Circularity indicator for residential buildings: Addressing the gap between embodied impacts and design aspects

https://doi.org/10.1016/j.resconrec.2020.105120Get rights and content

Abstract

In the European Union, the built environment is responsible for more than the 25% of all waste generated, highlighting the need to adopt circular practices. To indicate the level of circularity, common indicators mainly focus on: 1) the amount of virgin materials, 2) the amount of unrecoverable waste, and 3) the product lifetime. However, a holistic methodology covering the macro (material impact), meso (supply chain) and micro level (design) is still to be fully developed. In this research, two indicators - the Building Circularity Indicator (BCI) and the novel Predictive BCI (PBCI) - combine the Material Circularity Indicator with Embodied Energy (EE), Embodied CO2 (EC) analyses and Design for Disassembly (DfD) criteria. A full and simplified version are tested for different case studies in different climate zones in the EU. EE ranges between 1.49 GJ/m2 and 7.60 GJ/m2, while EC between 0.15 tCO2/m2 and 0.73 tCO2/m2. In the full version, the BCI and PBCI ranges respectively from 0.23 and 0.28 to 0.04 and 0.10 with regard to mass, EE and EC. The simplified version ranges between 0.10 and 0.62, revealing to be a more accurate indicator when data are available for only a few dozen components.

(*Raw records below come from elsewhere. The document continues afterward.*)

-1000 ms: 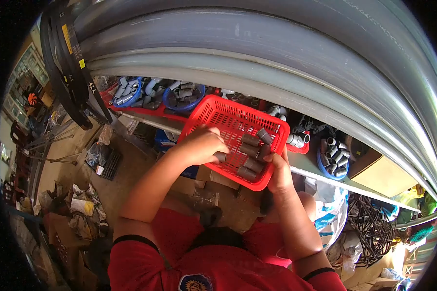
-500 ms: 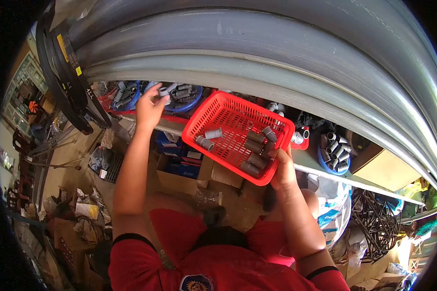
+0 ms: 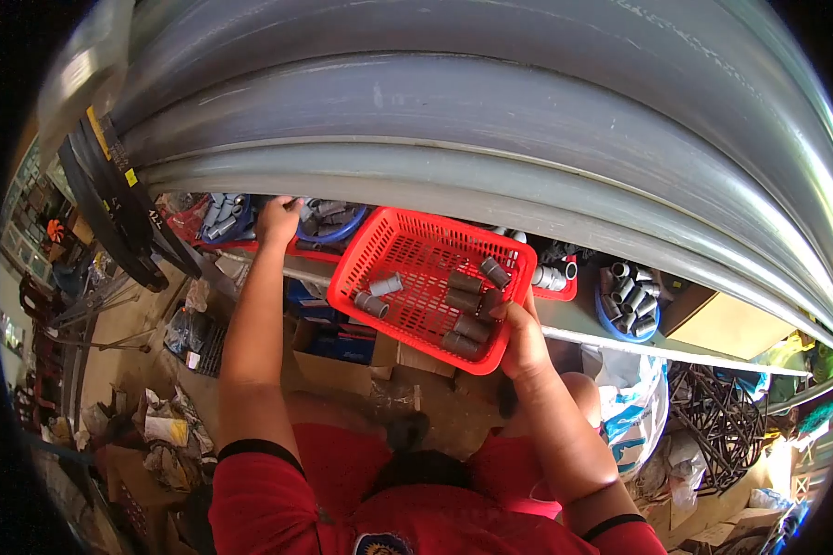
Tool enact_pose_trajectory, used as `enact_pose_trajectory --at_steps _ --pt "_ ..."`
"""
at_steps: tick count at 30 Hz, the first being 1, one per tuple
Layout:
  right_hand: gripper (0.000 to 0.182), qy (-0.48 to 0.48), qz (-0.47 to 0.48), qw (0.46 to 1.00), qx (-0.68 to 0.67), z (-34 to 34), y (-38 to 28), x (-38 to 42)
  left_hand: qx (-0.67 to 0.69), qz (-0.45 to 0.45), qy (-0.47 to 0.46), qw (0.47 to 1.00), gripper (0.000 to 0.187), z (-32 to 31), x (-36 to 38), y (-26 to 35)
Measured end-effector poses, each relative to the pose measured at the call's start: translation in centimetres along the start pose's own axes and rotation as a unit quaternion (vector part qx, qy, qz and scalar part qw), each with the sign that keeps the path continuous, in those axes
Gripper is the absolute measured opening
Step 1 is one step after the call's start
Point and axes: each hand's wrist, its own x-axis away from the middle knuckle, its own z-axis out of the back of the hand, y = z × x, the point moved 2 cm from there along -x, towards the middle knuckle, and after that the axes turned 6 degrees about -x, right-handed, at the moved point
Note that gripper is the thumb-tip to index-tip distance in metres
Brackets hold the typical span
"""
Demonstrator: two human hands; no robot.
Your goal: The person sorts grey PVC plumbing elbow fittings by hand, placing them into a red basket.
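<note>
My right hand [image 3: 522, 340] grips the near right corner of a red plastic basket [image 3: 354, 261], thumb over its rim. In the basket lie several grey pipe fittings: darker couplings [image 3: 463, 301] toward the right side, a lighter fitting [image 3: 386, 284] and a grey coupling [image 3: 371, 305] at the left. My left hand [image 3: 279, 222] is at the left edge of a blue basket [image 3: 347, 228] of grey fittings, under the shelf's overhanging pipes. Its fingers are curled together; what they hold, if anything, is hidden.
Large grey pipes [image 3: 435, 102] overhang the shelf. Another blue basket of fittings [image 3: 224, 219] stands at the left, and a blue basket [image 3: 627, 301] at the right, by a cardboard box [image 3: 731, 326]. Open cartons [image 3: 338, 347] sit below. Black coiled strips [image 3: 125, 203] hang at left.
My left hand, which had its fingers spread around a light grey fitting, has shifted left and its fingers have closed. The red basket has moved slightly left and down in view, still held.
</note>
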Motion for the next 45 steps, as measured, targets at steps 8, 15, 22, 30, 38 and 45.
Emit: enact_pose_trajectory --at_steps 8,15,22,30,38,45 --pt "0.077 -0.025 -0.005 1.0 -0.007 0.5 0.0 -1.0 -0.007 -0.02 0.006 1.0 0.035 1.8 2.1 0.8" --pt "0.076 -0.025 -0.009 1.0 0.013 0.4 0.1 -1.0 -0.015 -0.047 0.049 0.998 0.047 1.2 2.2 -0.2" --pt "0.069 -0.004 -0.009 1.0 0.001 -0.3 0.2 -0.6 -0.076 -0.127 0.001 0.989 0.043 3.7 6.1 2.5" --pt "0.068 -0.006 -0.004 1.0 0.017 0.0 0.4 -0.5 -0.078 -0.124 0.028 0.989 0.032 3.7 5.5 1.4" --pt "0.068 -0.011 -0.007 1.0 0.005 0.0 0.2 -0.4 -0.061 -0.089 0.019 0.994 0.03 3.6 5.3 1.2" --pt "0.068 0.0 0.003 1.0 0.022 0.8 0.2 -0.5 -0.02 -0.09 0.004 0.996 0.032 2.2 4.0 0.0"
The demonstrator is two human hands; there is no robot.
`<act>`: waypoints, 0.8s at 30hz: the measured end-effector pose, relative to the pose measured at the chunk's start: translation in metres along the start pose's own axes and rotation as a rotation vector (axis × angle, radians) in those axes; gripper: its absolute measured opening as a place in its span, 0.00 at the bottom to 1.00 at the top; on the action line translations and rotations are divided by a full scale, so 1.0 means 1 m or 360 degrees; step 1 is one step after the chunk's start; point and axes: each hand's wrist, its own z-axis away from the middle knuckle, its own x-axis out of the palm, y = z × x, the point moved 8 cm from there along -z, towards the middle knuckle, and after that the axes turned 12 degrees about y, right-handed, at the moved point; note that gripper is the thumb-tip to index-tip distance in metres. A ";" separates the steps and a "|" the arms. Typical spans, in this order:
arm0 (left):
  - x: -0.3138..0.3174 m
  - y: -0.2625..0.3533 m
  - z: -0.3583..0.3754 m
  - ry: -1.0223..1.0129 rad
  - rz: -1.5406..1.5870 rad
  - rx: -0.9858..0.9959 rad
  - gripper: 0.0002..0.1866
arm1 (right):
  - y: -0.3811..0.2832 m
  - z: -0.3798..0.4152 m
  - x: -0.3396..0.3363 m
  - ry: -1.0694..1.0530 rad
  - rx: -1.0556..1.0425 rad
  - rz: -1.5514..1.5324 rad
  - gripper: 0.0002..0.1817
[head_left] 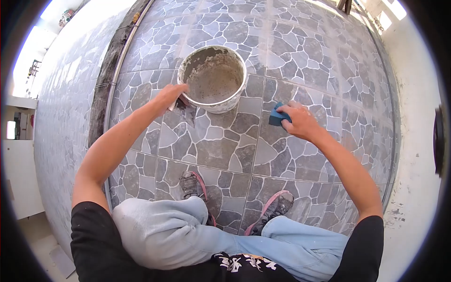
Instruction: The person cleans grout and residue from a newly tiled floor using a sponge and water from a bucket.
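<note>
My left hand (171, 97) is closed beside the left rim of a white bucket (220, 107), its fingertips right at the rim. From under the fingers shows a trowel (189, 114) with a dark, pointed blade angled down toward the floor; its handle is mostly hidden by the hand. Grey-brown, wet-looking material (213, 84) fills part of the bucket, and dried smears coat its inner wall. Right of the bucket, my right hand (299, 121) grips a blue sponge (277, 115) from above, low over the tiles.
Grey stone-pattern tiles (221, 151) with pale joints cover the floor. A weathered wooden beam (105, 94) and a thin pipe run along the left. My shoes (277, 207) stand just behind the bucket. A pale wall (418, 141) rises at right.
</note>
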 end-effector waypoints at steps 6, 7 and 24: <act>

To enable comparisons among different buildings, results show how different interpretations of the DfD criteria affect the BCI, highlighting the need to indicate strict boundary conditions, a minimum number of evaluated components, and precise criteria on how the DfD criteria relate to either a material, a subcomponent/component, or its relationship to its context.

Introduction

The current economic system is based on the linear sequence of “take-make-use-dispose”, relying on the exploitation of raw materials and on the irreversible disposal of waste at the End of Life (EoL). The current model is highly unsustainable: on an annual basis, it uses more than 79Gt of raw materials worldwide and more than 50% of Greenhouse Gas (GHG) emissions derive from raw materials management activities (Organisation for Economic Co-operation, 2018). In the European Union (EU), resources are exploited faster than the speed the planet is able to regenerate them (European Environmental Bureau, 2017). The Built Environment (BE) is responsible for more than 25% of all waste generated (Ellen MacArthur Foundation, 2015) and most of the Construction and Demolition Waste (CDW) are downcycled (Zhang et al., 2020). The consumption of raw materials and its collateral environmental impact highlights the need to adopt circular practices.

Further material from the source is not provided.